Une décennie au cœur des flux financiers sino-congolais
La tenue, le 11 juillet 2025, d’une cérémonie officielle au siège brazzavillois de la Banque Sino-Congolaise pour l’Afrique a cristallisé l’attention des milieux politico-économiques. Sous le patronage du Premier ministre Anatole Collinet Makosso, entouré de l’ambassadeur de Chine au Congo et du directeur général de l’Agricultural Bank of China, la rencontre a rappelé la genèse singulière de cette institution : née d’une ambition formulée en mars 2013 lors de la visite d’État du président chinois Xi Jinping, entérinée par le président Denis Sassou Nguesso, et concrétisée le 1ᵉʳ juillet 2015.
Ce montage public-privé, associant l’Agricultural Bank of China et la partie congolaise, s’inscrit dans une configuration où la diplomatie économique accompagne les grands projets d’infrastructures et la diversification recherchée par Brazzaville. Dès l’origine, l’établissement a donc porté une double visée : optimiser les échanges commerciaux sino-congolais et soutenir l’amorçage d’un système financier plus inclusif.
Un bilan chiffré révélateur d’une mutation bancaire
À l’heure du bilan, les données avancées par le ministère des Finances témoignent d’une progression soutenue. Occupant désormais la première place du marché en mobilisation de dépôts avec 20,19 % de parts, la BSCA Bank se hisse à la deuxième position pour la distribution de crédits au secteur privé (14,96 %) et pour le financement souverain (18,13 %). L’expansion de son réseau, passé d’une à sept agences en dix ans, corrobore cette dynamique.
L’évolution des effectifs traduit aussi une insertion locale assumée : de 39 salariés en 2015 à 200 en 2025, dont 85 % de Congolais, la banque participe à la professionnalisation des ressources humaines nationales.

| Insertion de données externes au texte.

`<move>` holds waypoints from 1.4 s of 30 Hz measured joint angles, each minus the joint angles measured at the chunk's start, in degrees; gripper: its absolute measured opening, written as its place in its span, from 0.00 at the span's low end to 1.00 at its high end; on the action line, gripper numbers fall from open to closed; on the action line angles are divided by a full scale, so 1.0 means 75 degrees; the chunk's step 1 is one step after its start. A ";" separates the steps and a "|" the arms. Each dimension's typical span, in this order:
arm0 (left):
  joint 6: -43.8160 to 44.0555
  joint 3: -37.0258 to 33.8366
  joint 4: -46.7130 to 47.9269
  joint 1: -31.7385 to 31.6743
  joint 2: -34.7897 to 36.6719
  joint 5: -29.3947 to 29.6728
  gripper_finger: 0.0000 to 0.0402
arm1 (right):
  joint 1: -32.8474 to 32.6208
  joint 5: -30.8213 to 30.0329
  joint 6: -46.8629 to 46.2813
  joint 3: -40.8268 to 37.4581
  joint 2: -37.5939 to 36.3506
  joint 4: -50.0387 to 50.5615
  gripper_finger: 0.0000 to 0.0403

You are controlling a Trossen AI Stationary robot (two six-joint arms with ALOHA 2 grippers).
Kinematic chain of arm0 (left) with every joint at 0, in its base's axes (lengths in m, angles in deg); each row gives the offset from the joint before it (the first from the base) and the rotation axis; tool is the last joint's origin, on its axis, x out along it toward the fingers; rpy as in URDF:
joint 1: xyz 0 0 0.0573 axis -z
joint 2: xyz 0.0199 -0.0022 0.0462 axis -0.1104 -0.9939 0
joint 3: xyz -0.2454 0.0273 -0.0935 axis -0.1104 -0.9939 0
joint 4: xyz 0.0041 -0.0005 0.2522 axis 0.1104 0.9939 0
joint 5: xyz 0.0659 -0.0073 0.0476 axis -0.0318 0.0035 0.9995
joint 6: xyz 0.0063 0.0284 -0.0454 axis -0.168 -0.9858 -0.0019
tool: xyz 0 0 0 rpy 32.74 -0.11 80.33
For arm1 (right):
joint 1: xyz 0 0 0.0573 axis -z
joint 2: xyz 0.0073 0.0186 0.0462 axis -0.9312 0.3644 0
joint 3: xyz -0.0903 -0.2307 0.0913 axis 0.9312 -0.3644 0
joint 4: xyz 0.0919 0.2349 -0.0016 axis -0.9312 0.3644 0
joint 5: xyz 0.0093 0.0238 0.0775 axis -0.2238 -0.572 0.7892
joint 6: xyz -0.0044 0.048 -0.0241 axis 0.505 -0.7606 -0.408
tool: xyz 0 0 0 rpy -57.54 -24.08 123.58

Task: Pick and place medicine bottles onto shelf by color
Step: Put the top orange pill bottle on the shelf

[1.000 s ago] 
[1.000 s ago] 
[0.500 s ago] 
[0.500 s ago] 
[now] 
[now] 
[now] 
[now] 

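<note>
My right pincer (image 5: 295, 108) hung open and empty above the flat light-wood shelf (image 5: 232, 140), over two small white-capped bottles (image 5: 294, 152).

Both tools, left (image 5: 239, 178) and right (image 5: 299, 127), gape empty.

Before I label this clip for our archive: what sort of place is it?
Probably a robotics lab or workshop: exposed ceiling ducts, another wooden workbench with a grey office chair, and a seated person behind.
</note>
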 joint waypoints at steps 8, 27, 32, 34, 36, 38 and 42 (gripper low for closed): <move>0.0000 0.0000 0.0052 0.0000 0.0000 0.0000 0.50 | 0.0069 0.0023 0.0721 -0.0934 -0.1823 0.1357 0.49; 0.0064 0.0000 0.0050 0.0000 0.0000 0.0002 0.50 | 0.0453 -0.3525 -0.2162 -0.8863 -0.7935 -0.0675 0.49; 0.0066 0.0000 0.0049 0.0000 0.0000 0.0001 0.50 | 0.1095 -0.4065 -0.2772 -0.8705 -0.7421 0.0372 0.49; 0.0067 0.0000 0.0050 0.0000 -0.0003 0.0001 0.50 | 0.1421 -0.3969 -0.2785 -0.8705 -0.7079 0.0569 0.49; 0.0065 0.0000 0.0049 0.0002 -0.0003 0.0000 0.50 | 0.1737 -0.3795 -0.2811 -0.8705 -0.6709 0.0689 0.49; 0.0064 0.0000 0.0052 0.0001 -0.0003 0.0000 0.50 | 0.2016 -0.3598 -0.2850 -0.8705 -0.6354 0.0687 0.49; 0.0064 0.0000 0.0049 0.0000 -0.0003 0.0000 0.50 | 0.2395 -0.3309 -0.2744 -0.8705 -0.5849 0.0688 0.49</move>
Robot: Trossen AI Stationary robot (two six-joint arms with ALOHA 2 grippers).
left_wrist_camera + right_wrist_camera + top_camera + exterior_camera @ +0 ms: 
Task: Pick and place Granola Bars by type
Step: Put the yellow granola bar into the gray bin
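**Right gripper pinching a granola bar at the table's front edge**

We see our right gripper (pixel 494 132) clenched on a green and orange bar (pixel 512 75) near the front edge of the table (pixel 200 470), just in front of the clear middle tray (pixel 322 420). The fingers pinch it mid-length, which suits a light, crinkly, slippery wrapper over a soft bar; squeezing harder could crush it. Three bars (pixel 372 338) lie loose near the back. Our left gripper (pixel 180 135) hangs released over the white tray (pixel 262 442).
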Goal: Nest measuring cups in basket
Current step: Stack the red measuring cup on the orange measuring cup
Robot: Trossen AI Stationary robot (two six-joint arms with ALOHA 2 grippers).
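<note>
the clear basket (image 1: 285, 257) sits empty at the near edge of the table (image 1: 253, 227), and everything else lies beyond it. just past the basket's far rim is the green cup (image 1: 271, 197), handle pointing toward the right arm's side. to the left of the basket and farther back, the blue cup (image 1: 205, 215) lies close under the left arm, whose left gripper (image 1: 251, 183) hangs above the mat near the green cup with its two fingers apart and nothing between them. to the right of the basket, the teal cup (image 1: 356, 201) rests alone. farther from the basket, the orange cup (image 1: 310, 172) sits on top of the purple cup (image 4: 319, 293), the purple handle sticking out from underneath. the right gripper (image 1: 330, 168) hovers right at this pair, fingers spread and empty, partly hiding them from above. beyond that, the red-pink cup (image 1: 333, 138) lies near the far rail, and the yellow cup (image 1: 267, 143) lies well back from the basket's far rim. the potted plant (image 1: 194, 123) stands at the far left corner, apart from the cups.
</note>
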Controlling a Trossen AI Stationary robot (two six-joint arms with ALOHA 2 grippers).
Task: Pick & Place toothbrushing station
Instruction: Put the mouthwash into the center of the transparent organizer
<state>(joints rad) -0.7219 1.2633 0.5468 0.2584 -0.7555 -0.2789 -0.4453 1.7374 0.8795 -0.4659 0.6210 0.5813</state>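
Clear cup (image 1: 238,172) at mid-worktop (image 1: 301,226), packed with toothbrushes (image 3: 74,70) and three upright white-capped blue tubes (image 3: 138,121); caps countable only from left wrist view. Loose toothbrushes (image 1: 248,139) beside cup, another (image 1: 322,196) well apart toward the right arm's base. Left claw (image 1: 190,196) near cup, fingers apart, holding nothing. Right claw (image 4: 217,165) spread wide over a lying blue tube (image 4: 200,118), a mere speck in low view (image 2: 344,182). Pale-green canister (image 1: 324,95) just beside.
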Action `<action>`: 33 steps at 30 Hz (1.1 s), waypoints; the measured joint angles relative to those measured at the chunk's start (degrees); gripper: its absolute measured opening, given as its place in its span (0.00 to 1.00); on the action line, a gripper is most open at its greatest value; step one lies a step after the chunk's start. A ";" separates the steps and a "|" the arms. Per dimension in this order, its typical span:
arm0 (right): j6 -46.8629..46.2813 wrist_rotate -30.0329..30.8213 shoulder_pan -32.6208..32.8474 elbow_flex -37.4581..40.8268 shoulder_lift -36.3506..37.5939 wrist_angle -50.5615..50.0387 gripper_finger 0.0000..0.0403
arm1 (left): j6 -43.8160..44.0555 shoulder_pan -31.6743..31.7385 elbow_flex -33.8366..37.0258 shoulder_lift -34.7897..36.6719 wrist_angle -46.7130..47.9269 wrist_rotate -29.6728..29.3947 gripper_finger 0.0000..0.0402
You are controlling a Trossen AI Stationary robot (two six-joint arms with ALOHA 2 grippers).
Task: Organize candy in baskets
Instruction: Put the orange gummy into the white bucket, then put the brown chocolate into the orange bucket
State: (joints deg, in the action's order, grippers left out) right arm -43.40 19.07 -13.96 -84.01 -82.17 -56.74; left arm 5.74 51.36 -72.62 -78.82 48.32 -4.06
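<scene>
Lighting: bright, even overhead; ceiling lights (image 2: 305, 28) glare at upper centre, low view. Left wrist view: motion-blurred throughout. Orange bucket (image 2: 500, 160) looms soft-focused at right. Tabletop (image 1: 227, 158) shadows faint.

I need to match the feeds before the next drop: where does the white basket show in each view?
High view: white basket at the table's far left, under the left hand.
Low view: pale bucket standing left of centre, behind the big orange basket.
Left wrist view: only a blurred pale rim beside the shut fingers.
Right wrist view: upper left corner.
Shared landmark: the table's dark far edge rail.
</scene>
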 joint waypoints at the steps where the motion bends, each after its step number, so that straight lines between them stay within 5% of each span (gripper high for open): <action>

Par le jeu des transferts de compétences et de la standardisation des procédures, elle alimente un capital technique essentiel à la consolidation du système bancaire congolais.
Les ressorts sociopolitiques d’une institution hybride
Plus qu’un acteur financier, la BSCA Bank est devenue un espace de co-production institutionnelle. Son actionnariat mixte matérialise la convergence d’intérêts stratégiques : pour Pékin, sécuriser les corridors commerciaux et valoriser le renminbi en Afrique centrale ; pour Brazzaville, diversifier ses sources de financement et renforcer sa souveraineté monétaire au sein de la CEMAC.
Cette hybridation se reflète dans la gouvernance : un directeur général chinois, un comité exécutif majoritairement congolais et une supervision partagée avec la Commission bancaire d’Afrique centrale. Le sociologue Yao Moukala y voit « un laboratoire de coopération Sud-Sud, où la confiance se bâtit à travers des instruments financiers concrets », tandis que la politiste Lin Xia insiste sur « la capacité symbolique de l’institution à incarner la durabilité du partenariat Congo-Chine ».
Diversification, inclusion et diplomatie économique
Au-delà des indicateurs macro-financiers, la BSCA Bank s’est positionnée sur des créneaux perçus comme prioritaires par les décideurs congolais : crédit aux PME, financement de projets agricoles et digitalisation des services. En 2024, près de 35 % de son encours de prêts concernaient des opérateurs agro-industriels, en cohérence avec la stratégie nationale de substitution aux importations.
La bancarisation constitue un autre axe majeur. Grâce à des produits à faible ticket d’entrée et à l’extension de solutions mobiles, l’établissement revendique plus de 120 000 comptes actifs supplémentaires en cinq ans. Les ONG locales saluent une « relative démocratisation » de l’accès au crédit, même si les zones rurales demeurent moins couvertes.
Perspectives : cap sur le troisième plan quinquennal
Le ministre des Finances Christian Yoka a annoncé l’élaboration d’un troisième plan quinquennal (2026-2030). Celui-ci devra consolider les acquis tout en répondant aux pressions exogènes – volatilité des marchés des matières premières et impératifs de transition énergétique. Parmi les pistes évoquées figurent la création d’un département dédié à la finance verte et l’émission de premières obligations durables sur le marché sous-régional.
Dans un contexte où les agences de notation soulignent la nécessité d’approfondir la transparence et la gestion des risques, la BSCA Bank entend faire de la conformité un levier de compétitivité. Selon Wang Zhiheng, « l’avenir de la banque se jouera dans sa capacité à articuler exigences internationales et spécificités locales ».
Adossée à un soutien gouvernemental réaffirmé et à une coopération bilatérale robuste, l’institution semble disposer des marges nécessaires pour consolider sa trajectoire. Les dix premières années ont été celles de l’enracinement ; les suivantes pourraient être celles de l’innovation et de l’intégration régionale, au service d’un développement que les autorités congolaises souhaitent toujours plus inclusif et résilient.